__BRIEF__
This exercise calls for the line with "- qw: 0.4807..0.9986", the line with "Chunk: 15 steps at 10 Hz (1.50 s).", and all lines between them in the material below, output exactly and with no other lines.

__GIVEN MATERIAL__
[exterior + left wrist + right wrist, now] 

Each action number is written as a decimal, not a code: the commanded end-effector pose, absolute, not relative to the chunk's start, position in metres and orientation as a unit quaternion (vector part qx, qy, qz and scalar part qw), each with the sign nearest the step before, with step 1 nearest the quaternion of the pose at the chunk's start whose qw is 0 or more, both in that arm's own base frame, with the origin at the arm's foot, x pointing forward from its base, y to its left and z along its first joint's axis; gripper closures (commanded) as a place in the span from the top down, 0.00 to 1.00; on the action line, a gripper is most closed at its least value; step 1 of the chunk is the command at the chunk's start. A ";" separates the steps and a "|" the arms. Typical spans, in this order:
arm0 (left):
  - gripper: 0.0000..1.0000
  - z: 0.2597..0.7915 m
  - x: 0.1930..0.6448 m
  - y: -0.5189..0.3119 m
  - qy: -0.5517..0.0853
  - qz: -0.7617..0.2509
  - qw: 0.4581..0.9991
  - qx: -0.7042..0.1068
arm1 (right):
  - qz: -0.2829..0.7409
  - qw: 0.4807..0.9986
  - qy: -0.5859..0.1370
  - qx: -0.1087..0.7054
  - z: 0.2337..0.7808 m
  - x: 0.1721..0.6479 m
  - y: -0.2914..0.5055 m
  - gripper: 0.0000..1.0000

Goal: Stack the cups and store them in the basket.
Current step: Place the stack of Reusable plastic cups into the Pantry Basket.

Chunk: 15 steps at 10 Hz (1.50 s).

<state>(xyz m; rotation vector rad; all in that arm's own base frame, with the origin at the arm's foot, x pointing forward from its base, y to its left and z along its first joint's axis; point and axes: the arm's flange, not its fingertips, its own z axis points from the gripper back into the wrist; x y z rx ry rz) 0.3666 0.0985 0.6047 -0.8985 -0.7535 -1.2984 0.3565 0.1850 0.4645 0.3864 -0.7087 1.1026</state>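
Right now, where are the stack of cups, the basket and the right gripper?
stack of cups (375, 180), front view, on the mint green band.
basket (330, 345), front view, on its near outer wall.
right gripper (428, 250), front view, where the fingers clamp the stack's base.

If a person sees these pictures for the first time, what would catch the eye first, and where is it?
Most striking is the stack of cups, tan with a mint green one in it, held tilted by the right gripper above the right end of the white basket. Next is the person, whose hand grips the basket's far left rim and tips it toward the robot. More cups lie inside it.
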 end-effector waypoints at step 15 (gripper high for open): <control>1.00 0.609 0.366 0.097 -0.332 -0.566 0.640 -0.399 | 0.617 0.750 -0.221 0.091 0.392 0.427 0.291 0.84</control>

__RESULT OF THIS TASK__
  - qw: 0.4807..0.9986
  - qy: -0.5859..0.1370
  - qx: -0.1087..0.7054
  - z: 0.2337..0.7808 m
  - x: 0.1721..0.6479 m
  - y: -0.2914..0.5055 m
  - gripper: 0.0000..1.0000

Goal: Stack the cups and store them in the basket.
Current step: Place the stack of Reusable plastic cups into the Pantry Basket.

Chunk: 15 steps at 10 Hz (1.50 s).

This exercise has no more to it.